About this exercise: Copy the data exactly. No line may be skipped.

Information shown:

....................

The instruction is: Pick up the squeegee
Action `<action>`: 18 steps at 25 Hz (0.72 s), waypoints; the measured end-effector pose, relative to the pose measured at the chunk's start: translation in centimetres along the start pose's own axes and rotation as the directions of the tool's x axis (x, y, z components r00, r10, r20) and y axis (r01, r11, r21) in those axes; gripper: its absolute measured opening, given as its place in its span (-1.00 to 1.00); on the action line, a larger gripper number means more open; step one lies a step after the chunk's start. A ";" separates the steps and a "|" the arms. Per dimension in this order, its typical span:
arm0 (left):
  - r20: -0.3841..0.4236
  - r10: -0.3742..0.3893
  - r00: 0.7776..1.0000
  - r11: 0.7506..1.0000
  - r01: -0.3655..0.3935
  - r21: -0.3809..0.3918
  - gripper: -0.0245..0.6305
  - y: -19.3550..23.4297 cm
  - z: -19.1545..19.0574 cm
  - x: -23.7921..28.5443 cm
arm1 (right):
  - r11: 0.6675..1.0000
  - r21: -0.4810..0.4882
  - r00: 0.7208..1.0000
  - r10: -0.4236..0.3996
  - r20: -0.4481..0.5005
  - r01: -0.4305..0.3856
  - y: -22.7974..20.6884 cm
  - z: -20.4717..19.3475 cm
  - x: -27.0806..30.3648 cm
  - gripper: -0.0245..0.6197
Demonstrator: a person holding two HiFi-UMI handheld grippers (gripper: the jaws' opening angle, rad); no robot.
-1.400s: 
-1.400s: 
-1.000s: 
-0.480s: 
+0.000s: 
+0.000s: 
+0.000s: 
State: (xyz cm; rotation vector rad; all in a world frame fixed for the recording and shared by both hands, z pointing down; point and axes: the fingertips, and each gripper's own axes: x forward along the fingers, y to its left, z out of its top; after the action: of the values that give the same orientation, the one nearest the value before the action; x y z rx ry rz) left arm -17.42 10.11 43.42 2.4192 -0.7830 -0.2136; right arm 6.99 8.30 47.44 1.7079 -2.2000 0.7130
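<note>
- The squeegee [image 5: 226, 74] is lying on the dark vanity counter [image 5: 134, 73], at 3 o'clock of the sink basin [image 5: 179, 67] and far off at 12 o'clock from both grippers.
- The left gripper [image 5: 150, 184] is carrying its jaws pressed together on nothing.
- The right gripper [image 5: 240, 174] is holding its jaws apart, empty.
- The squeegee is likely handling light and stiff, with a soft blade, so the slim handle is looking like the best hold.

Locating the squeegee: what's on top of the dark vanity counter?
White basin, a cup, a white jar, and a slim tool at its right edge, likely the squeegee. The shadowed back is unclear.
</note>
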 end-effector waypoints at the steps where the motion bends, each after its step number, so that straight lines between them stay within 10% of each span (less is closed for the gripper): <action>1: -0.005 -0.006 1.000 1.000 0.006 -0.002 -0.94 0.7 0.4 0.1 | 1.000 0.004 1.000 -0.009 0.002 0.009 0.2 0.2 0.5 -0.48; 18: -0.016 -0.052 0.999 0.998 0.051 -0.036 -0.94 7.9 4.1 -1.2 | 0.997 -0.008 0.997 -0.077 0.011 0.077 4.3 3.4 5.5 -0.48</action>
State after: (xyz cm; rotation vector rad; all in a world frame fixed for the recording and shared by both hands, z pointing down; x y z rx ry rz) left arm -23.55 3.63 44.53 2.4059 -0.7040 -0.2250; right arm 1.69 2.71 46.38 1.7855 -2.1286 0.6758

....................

Output for this task:
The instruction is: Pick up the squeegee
Action `<action>`: 18 steps at 25 Hz (0.72 s), waypoints; the measured end-effector pose, relative to the pose measured at the chunk's start: translation in centimetres along the start pose's own axes and rotation as the directions of the tool's x axis (x, y, z components r00, r10, r20) and y axis (r01, r11, r21) in those axes; gripper: its absolute measured opening, given as its place in its span (-1.00 to 1.00); on the action line, a larger gripper number means more open; step one lies a step after the chunk's start. A ";" separates the steps and a "|" the arms. Per dimension in this order, its typical span:
arm0 (left):
  - r20: -0.3841..0.4236
  - r10: -0.3742..0.3893
  - r00: 0.7776..1.0000
  - r11: 0.7506..1.0000
  - r01: -0.3655..0.3935
  - r21: -0.3809..0.3918
  - gripper: -0.0245..0.6305
  - y: -19.3550..23.4297 cm
  - z: -19.1545..19.0574 cm
  - x: -23.7921..28.5443 cm
arm1 (right):
  - r11: 0.6675..1.0000
  - r21: -0.4810..0.4882
  - r00: 0.7208..1.0000
  - r10: -0.4236..0.3996
  - r20: -0.4481..0.5005
  - r01: -0.4305..0.3856
  - y: -22.7974..20.6884 cm
  - z: -20.4717..19.3475 cm
  - x: -27.0806..30.3648 cm
  - gripper: -0.0245..0.6197
Demonstrator: a person holding two HiFi-UMI handheld grippers (gripper: the jaws' opening angle, rad); no robot.
-1.400s: 
-1.400s: 
-1.000s: 
-0.480s: 
+0.000s: 
+0.000s: 
+0.000s: 
State: (xyz cm; rotation vector rad; all in a world frame fixed for the recording and shared by both hands, z pointing down; point and axes: the fingertips, and each gripper's own axes: x forward along the fingers, y to its left, z out of its top; after the action: of the values that give the same orientation, the one nearest the value before the action; x y z rx ry rz) left arm -17.42 10.11 43.42 2.4192 -0.7830 -0.2136; right arm 6.99 8.30 47.44 1.7079 -2.2000 0.7130
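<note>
- The squeegee [image 5: 226, 74] is lying on the dark vanity counter [image 5: 134, 73], at 3 o'clock of the sink basin [image 5: 179, 67] and far off at 12 o'clock from both grippers.
- The left gripper [image 5: 150, 184] is carrying its jaws pressed together on nothing.
- The right gripper [image 5: 240, 174] is holding its jaws apart, empty.
- The squeegee is likely handling light and stiff, with a soft blade, so the slim handle is looking like the best hold.

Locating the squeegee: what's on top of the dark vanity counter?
White basin, a cup, a white jar, and a slim tool at its right edge, likely the squeegee. The shadowed back is unclear.
</note>
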 end-effector waypoints at the steps where the motion bends, each after its step number, so that straight lines between them stay within 10% of each span (less is closed for the gripper): <action>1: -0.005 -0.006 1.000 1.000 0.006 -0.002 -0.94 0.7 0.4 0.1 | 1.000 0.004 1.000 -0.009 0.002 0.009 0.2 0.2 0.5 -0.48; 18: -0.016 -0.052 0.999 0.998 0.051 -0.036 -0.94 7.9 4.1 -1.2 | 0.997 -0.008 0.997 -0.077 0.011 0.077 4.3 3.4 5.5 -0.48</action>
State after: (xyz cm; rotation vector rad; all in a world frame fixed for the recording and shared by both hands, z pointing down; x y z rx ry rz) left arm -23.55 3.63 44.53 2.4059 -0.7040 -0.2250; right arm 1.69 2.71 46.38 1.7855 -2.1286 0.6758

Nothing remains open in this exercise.